Mittwoch, 27. Juli 2005

häuser.

wie lange braucht eine schnecke zum sterben, wenn sie ihr haus verloren hat ?

ich fuhr über den feuchten asphalt, die waldluft war zäh, überwürzt, und ich hatte keine ahnung, warum ich mich die strasse entlang quäle, statt zu hause meinen leeren tank zu bewundern und in die couch zu sinken. schwangere katzen vor der niederkunft sind genau so schwierig unterwegs wie ich, dachte ich, und blieb jede minute wegen etwas anderem stehen. es fiel mir schwer, mich auf verkehr und die seltenen ampeln zu konzentrieren, aber ich sah jedes tote tier auf dem teer. es ist nass, da werden schnecken überfahren.

an einer hielt ich an, oder genauer, ich fuhr wegen ihr zurück. ich sah nur ihr großes haus, ein kaputtes, dachte mehr naiv, das man vielleicht was tun könnte, was auch immer das sein soll. ich weiß es ja bis jetzt nicht, sass nur neben ihr und guckte auf ihre klebrige ruine. ich kenne mich mit großen schnecken nicht aus, mit kleinen auch nicht, aber sie war echt riesig und ich glaube, man nennt diese art eine weinbergschnecke, obwohl kein weinberg zu sehen war, aber wer hält sich heute an so etwas noch auf. ihr haus zerbrochen, ihr körper aber noch intakt und so lag sie dort in der nässe und ich sass daneben und beide wirkten wir wohl etwas planlos. musst du jetzt sterben ?, fragte ich den kringel, und gab mir selber keine antwort.

der tod ist eine räudige schlampe, dachte ich, und meine innere tür ging wieder mit einem lauten knarzen auf, die augen wurden nass und ich dachte toll, das mache ich ja wieder toll, so am waldstrassenrand neben einer zerfahrenen weinbergschnecke sitzen und losheulen, nee, is klar. ich schnappte mir den klebrigen kringel und setze die schnecke ins gebüsch nebenan, vielleicht ein fahriger gedanke, aber eine tat wert, sterben wie leben kann man auch in ruhe, das muss nicht auf der strasse sein.
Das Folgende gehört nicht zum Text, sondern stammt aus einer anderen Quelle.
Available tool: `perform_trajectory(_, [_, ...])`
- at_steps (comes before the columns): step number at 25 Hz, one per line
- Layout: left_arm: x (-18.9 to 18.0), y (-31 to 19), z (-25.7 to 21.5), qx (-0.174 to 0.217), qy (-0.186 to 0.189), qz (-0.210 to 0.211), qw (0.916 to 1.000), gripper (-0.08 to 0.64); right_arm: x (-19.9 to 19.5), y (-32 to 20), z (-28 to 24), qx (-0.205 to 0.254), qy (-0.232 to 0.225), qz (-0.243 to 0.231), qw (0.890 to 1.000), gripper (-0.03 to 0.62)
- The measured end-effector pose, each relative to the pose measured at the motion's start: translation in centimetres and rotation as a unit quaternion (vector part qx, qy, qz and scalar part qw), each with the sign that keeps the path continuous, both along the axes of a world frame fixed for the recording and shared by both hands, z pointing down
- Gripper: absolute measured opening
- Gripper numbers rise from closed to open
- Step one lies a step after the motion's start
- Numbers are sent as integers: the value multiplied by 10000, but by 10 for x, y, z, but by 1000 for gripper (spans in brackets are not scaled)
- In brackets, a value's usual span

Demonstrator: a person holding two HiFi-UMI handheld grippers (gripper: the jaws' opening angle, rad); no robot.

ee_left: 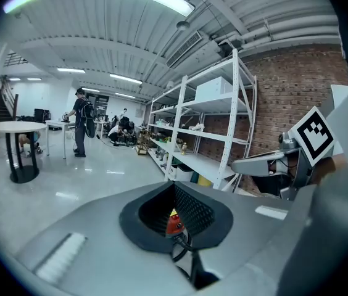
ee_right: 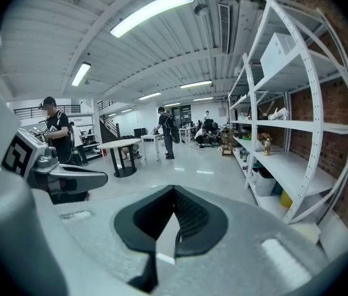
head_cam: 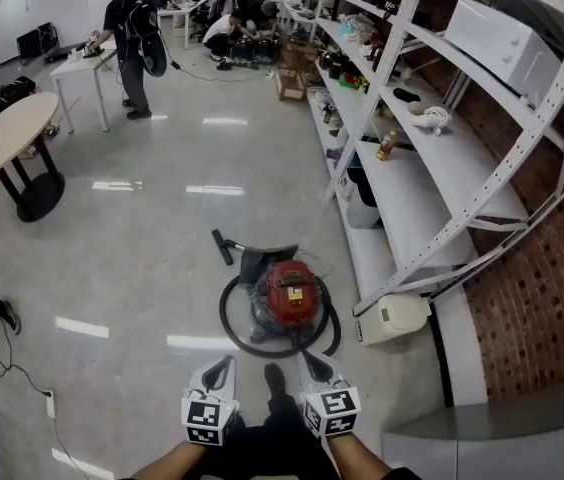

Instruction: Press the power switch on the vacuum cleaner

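Both my grippers sit at the bottom middle of the head view, the left gripper and the right gripper side by side, each with its jaws closed tip to tip and nothing held between them. The vacuum cleaner lies on the shiny floor just above them in the centre of the frame, well short of my reach, and a sliver of its red body shows through the hollow of my left jaws.

I see 3 ways this could go wrong:

- I cannot pick out the power switch on the red top from here. If I guess, I may press a different button or plain casing.
- The black hose loops right around the body, on my side too. Coming in low, I could catch it with a jaw or a foot and drag the machine sideways.
- The floor looks slick, so a slanted push may roll the vacuum cleaner towards the shelf rack on the right instead of working the switch. I judge a straight downward press with 1 closed tip to be safest.
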State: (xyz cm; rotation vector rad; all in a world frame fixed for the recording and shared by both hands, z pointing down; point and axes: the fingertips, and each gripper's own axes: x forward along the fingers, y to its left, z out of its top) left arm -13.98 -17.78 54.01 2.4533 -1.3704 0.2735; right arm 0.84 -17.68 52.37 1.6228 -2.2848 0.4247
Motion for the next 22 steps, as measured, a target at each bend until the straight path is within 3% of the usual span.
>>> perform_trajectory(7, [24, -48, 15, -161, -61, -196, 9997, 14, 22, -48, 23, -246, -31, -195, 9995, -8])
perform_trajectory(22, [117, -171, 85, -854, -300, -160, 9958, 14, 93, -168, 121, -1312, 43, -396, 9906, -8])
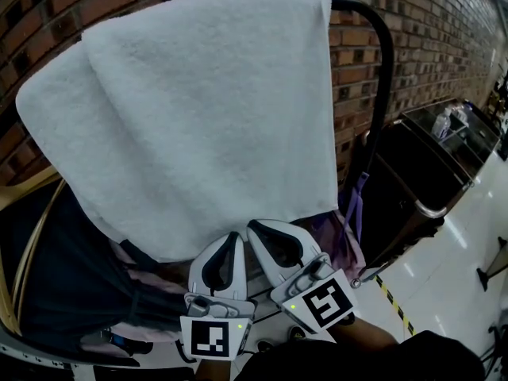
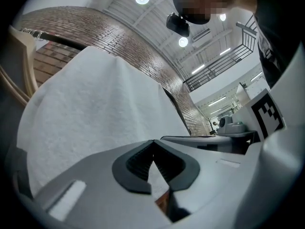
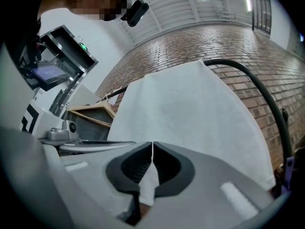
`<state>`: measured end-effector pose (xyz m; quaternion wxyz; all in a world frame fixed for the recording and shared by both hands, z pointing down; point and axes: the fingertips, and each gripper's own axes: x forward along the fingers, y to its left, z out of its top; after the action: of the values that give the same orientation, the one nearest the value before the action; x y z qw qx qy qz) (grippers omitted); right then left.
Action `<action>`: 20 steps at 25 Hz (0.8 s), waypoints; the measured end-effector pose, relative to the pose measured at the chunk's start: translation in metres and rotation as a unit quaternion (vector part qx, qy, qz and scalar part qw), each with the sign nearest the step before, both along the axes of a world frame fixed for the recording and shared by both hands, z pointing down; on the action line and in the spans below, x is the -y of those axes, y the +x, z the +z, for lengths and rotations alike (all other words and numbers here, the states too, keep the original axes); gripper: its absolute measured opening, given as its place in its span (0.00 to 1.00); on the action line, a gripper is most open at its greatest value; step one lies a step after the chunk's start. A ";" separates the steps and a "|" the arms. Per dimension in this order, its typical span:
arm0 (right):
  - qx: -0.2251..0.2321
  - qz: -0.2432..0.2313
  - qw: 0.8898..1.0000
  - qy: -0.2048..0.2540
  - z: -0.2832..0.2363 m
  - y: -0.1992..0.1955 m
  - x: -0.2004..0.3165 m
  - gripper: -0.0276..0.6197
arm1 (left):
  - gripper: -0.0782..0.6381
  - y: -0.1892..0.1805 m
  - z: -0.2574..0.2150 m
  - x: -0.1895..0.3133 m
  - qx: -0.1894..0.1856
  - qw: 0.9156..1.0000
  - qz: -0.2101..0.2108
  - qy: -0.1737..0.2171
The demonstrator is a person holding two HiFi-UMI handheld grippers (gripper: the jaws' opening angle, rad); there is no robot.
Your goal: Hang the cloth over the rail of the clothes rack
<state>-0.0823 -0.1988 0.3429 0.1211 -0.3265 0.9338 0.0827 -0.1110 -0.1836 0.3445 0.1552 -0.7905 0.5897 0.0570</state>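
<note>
While both are sitting clenched with nothing clearly pinched between their jaws, the left gripper [image 1: 236, 236] and right gripper [image 1: 257, 228] are resting their tips right at the lower edge of the cloth [image 1: 198, 117]. A snag on withdrawal is risking a tug that drags it down. Farther up, it is draping over the rail [image 1: 382, 70], its right side lying close to where the rail curves downward, so a sideways pull is threatening to slide it off.
</note>
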 end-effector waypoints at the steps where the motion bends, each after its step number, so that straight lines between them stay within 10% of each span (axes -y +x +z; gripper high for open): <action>1: -0.002 0.002 1.000 0.001 0.000 0.000 0.000 0.06 | 0.12 0.000 0.001 0.000 0.001 1.000 0.001 -0.004; 20: -0.013 0.016 1.000 0.005 0.003 -0.012 0.006 0.06 | 0.12 -0.005 0.007 0.006 0.006 1.000 0.014 -0.017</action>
<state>-0.0945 -0.2045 0.3457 0.1092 -0.3394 0.9296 0.0935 -0.1160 -0.1898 0.3512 0.1445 -0.8016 0.5785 0.0447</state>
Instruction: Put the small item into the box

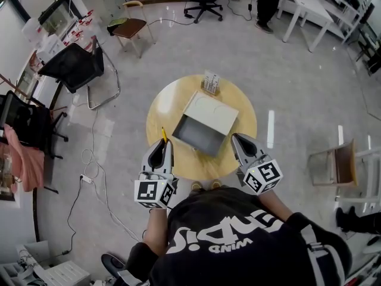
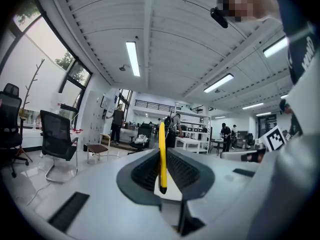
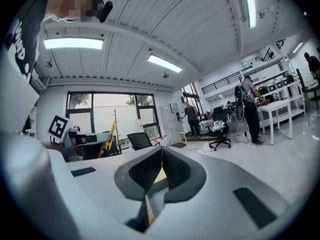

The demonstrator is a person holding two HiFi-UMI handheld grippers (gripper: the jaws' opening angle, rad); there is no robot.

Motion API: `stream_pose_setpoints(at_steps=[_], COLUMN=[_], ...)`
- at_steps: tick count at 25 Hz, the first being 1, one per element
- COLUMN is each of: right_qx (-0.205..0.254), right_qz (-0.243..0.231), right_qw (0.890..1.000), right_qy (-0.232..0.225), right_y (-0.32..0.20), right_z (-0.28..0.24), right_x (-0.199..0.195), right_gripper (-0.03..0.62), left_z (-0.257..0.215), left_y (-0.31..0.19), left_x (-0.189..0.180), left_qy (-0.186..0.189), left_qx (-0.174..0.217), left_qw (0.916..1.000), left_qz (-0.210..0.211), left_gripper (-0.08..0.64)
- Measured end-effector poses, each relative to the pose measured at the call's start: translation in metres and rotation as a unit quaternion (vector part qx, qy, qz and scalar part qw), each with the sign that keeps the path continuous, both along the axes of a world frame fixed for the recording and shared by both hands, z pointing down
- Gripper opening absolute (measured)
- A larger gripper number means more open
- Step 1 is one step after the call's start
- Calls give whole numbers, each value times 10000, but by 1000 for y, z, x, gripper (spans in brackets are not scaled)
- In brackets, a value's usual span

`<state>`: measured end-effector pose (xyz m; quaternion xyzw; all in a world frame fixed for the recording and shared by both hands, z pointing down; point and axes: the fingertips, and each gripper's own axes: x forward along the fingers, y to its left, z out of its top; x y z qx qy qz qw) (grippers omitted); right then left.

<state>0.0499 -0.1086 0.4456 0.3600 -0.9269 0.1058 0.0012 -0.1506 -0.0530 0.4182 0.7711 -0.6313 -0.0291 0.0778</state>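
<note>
A thin yellow pencil-like stick (image 1: 164, 134) stands up between the jaws of my left gripper (image 1: 162, 145), which is shut on it above the near left edge of the round table. In the left gripper view the stick (image 2: 162, 154) rises straight out of the closed jaws of that gripper (image 2: 162, 173). The open grey box (image 1: 199, 136) lies in the middle of the table, its pale lid (image 1: 212, 112) folded back behind it. My right gripper (image 1: 239, 139) hovers at the box's near right corner, its jaws (image 3: 160, 167) shut with nothing between them.
The round wooden table (image 1: 156, 108) carries a small rack (image 1: 210, 83) at its far edge. Office chairs (image 1: 74, 67) stand to the left, a wooden chair (image 1: 334, 164) to the right, and cables (image 1: 89, 159) run across the floor.
</note>
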Motion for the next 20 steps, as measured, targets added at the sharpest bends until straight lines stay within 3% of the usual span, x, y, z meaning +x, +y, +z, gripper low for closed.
stream_pose_setpoints(at_steps=[10,20], right_qx=[-50,-143], right_qz=[65,297], right_qw=[10000,9995], right_qy=[-16,13], right_y=[-5,-18], right_z=[2,12], right_x=[-18,-15], right_gripper=[5,5], left_z=[13,67], left_y=[-39,-84], left_x=[0,12], left_qy=[-532,-1153], left_qx=[-174,-697], left_qw=[9967,9835], left_qz=[590,1210], left_gripper=[52,52])
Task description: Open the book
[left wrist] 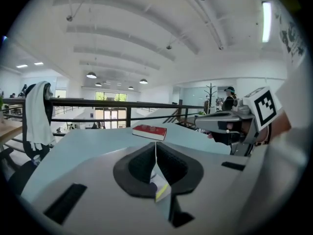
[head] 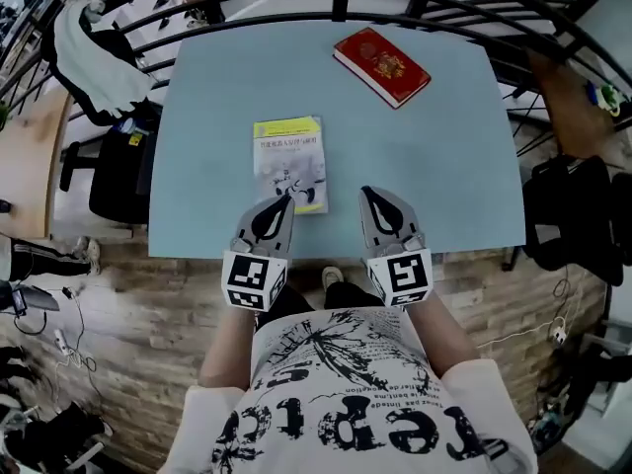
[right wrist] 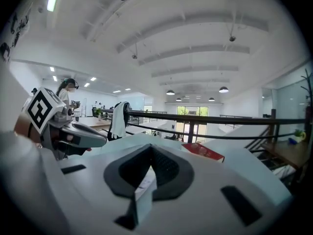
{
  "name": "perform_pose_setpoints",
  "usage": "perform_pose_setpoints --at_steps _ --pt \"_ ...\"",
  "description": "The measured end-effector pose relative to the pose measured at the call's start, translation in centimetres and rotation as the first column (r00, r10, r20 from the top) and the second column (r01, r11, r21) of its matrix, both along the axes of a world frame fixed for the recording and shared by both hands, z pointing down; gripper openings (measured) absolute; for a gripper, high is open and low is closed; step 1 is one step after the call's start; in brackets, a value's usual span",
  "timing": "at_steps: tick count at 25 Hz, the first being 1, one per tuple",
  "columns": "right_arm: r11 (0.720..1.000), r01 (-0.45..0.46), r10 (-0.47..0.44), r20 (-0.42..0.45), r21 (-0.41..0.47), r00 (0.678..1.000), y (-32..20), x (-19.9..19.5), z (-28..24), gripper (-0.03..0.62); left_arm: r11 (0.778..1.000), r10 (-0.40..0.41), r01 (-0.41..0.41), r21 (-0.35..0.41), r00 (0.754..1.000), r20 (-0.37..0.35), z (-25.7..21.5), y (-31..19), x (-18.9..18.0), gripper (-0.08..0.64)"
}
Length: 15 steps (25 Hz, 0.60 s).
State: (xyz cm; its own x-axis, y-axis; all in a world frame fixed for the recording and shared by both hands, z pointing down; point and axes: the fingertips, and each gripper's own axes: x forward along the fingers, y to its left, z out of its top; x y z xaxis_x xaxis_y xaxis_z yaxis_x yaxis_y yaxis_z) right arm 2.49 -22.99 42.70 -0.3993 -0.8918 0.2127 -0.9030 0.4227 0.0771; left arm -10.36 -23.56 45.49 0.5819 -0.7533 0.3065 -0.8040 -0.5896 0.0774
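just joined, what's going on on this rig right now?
A person holds the left tongs and right tongs over the near edge of the blue table, both shut and empty. The left tip is over the near end of the closed yellow-and-white book; a red book lies closed farther back. Neither book is opened yet.

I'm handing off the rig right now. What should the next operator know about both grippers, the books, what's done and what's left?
Left gripper: jaws shut, empty, tip over the near edge of the yellow-and-white book; contact unclear.
Right gripper: jaws shut, empty, over bare table just right of that book.
Red book: closed, at the far right of the table.
Done: nothing; both books lie closed.
Left: open the book, probably the near one, likely by lifting its cover.
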Motion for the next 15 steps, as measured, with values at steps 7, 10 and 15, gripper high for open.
perform_pose_setpoints --at_steps 7,10,15 --pt "0.991 -0.129 0.129 0.010 -0.048 0.992 -0.2 1.2 2.7 0.011 0.976 0.175 -0.166 -0.141 0.983 0.056 6.3 -1.3 3.4 0.041" --pt "0.984 -0.160 0.160 0.005 -0.074 0.987 0.2 1.2 4.1 0.011 0.946 0.258 -0.232 -0.225 0.961 0.095 10.2 -0.8 4.9 0.147" --pt "0.978 -0.179 0.178 -0.020 -0.106 0.984 0.6 1.7 6.1 0.011 0.918 0.328 -0.268 -0.293 0.928 0.178 15.5 -0.4 6.6 0.178"
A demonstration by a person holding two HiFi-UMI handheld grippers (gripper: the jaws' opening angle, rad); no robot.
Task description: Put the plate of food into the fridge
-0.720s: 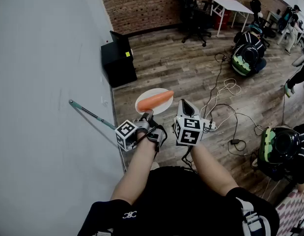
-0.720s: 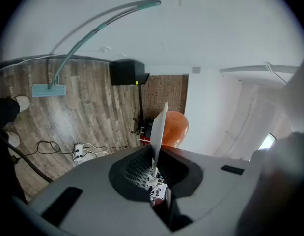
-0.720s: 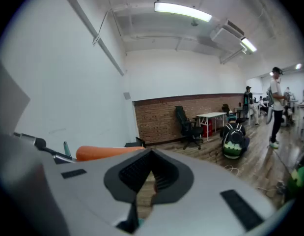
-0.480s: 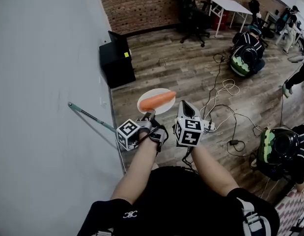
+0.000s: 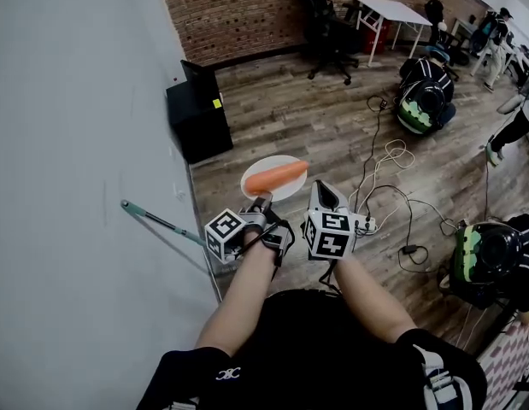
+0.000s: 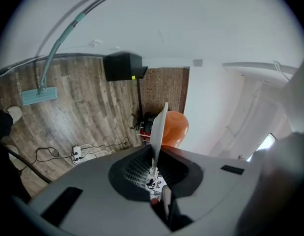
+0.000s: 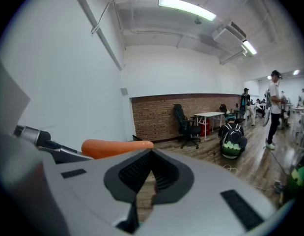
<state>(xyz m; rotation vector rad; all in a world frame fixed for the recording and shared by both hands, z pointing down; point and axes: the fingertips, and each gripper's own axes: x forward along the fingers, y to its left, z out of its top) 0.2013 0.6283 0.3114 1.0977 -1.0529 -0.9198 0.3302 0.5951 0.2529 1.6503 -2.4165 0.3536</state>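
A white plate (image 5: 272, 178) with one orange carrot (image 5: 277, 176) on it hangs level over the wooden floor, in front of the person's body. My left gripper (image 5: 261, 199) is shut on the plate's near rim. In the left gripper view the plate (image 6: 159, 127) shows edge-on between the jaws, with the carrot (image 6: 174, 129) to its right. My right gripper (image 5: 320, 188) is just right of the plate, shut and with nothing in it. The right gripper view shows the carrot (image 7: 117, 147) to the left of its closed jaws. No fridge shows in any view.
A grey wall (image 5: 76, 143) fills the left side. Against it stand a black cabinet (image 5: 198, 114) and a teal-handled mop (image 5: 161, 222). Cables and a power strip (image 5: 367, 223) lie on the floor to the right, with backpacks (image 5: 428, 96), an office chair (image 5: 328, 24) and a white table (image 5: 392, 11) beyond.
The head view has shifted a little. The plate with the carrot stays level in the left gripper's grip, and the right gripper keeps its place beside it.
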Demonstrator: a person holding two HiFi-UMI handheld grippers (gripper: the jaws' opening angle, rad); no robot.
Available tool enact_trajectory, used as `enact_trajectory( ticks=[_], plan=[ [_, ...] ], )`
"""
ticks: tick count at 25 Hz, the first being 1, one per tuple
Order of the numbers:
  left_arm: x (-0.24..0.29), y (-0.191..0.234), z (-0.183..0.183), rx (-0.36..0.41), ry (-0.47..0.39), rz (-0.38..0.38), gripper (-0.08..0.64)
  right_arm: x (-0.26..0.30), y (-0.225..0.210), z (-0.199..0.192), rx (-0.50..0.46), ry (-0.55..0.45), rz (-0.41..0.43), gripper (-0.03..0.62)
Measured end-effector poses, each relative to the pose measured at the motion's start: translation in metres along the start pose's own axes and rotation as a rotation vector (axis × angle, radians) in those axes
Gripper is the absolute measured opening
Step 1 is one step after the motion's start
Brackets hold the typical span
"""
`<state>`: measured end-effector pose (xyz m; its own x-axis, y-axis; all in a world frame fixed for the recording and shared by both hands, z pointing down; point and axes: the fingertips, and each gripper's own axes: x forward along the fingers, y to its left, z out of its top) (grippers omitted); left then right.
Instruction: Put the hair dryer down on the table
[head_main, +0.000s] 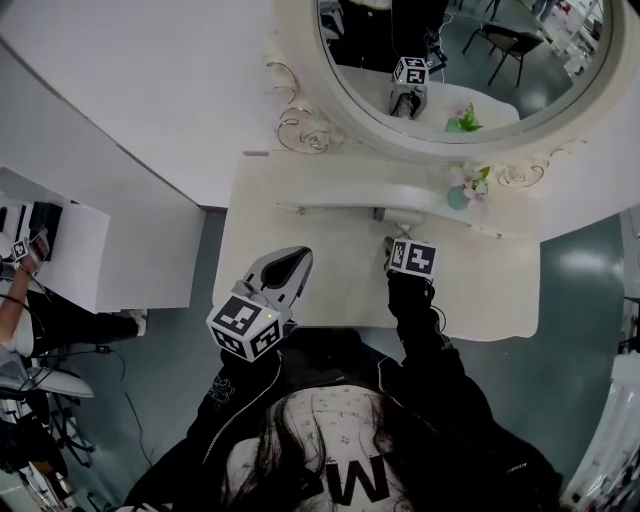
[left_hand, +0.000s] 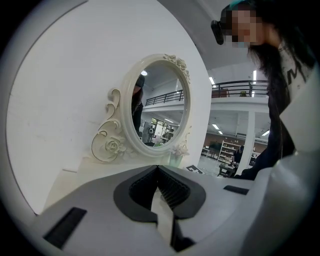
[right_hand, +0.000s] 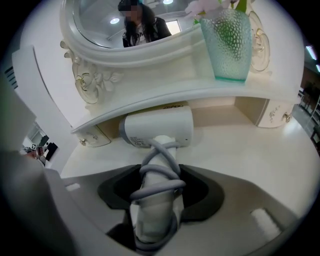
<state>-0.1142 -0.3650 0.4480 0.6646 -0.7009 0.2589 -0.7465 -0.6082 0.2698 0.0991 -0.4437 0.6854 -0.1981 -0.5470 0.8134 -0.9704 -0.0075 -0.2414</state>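
A white hair dryer (right_hand: 159, 128) lies with its head just under the shelf's edge, low over the white dressing table (right_hand: 260, 150); contact with the tabletop cannot be told. Its grey cord is wound round the handle (right_hand: 156, 200). My right gripper (right_hand: 157, 182) is shut on that handle. In the head view the hair dryer (head_main: 398, 216) shows just beyond my right gripper (head_main: 400, 243). My left gripper (head_main: 296, 258) hovers over the table's left front part, shut and holding nothing. In the left gripper view my left gripper (left_hand: 158, 168) has its pads touching at the tips.
An oval mirror (head_main: 460, 60) with scrolled white frame stands at the back. A narrow shelf (head_main: 340, 205) below it carries a teal glass vase (right_hand: 231, 45) with flowers. A white side desk (head_main: 60, 240) stands to the left, green floor around the table.
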Motion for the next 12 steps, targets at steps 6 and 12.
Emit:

weiterfahren, kraftlos, unaufmerksam, musiklos, in gedanken verloren. umtriebig wie eine katze vor der niederkunft, aber so weit war ich ja eben schon.
ich hatte das gefühl, auf der suche zu sein, müsse mich bewegen, weil die dinge ja selten alle zu einem kommen, man muss sie schon finden. als ich beim zweiten haus mit "zu verkaufen" schild stehen blieb, da fiel der groschen. suche ich einen platz zum niederkommen, einen den ich mir sicher machen kann, einen wo ich zur ruhe komme und bleiben will ? die blicke wandern immer wieder in hinterhöfe, in abgetakelte gebäude, ich brauche platz, ich will ruhe, ich will sichtfreiheit. ich will irgendetwas, was mir sicherheit vorgaukelt, mehr ist ein zuhause eh nicht. man kauft topfblumen um sie wachsen zu sehen, um sich zu kümmern und die hausfarbe irgendwann anzupassen, und schon hat man das nächste ziel, einen kommenden grund weiterzuleben, einen plan. man stirbt doch nicht einfach, wenn man das garagendach noch neu mit dachpappe beschlagen muss, und der hof, der sollte doch schon immer mal weiß getüncht werden.
nicht ?
meine wünsche sind bescheiden, ich mags einfach, wozu die lilie vergolden, der sinn und der spass des lebens sitzt eh in jeder kleinigkeit, und nicht in einem goldenen lokus von villeroy & boch. meine meinung, ganz eigen.
als ich zurückfahre, mit meiner brandneuen erkenntnis, die zumindest bis nächste woche hält, da kommt mir ein zweiter gedanke, der nicht ganz so schick, aber auch in erwägung zu ziehen ist …
sollte wirklich alles vorbestimmt sein, und wir eine kosmische & galaktische oder digital & göttliche uhr haben, die unser ableben bestimmt, dann könnte genau diese mich vielleicht nach draussen gezerrt haben, weil mein schicksal mich ruft ?
( komm in den wald, lu, hier werden wir alle überfahren ...)
ich überlegte weiter, was passieren könnte, als ich die ewig lange hauptstrasse zurück fahre. es könnte dieser bordstein sein, den ich immer ungern hochfahre, weil er eben verdammt hoch ist, oder einer dieser schweren abschleppwagen, die immer zu schnell fahren. oder ein später UPS wagen, der fahrer in feierabendmission, die familie wartet mit spinatnudeln zu hause, er nimmt die ampel in dunkelgelb, wer weiß. und was würde ich denken, in diesem moment ? wenn es der bordstein wäre, würde ich vielleicht zeitgleich mit dem knack meiner schädeldecke "scheiße" denken, oder was völlig unpassendes wie schneider wibbel, köttbullar, herd aus ? und dann ?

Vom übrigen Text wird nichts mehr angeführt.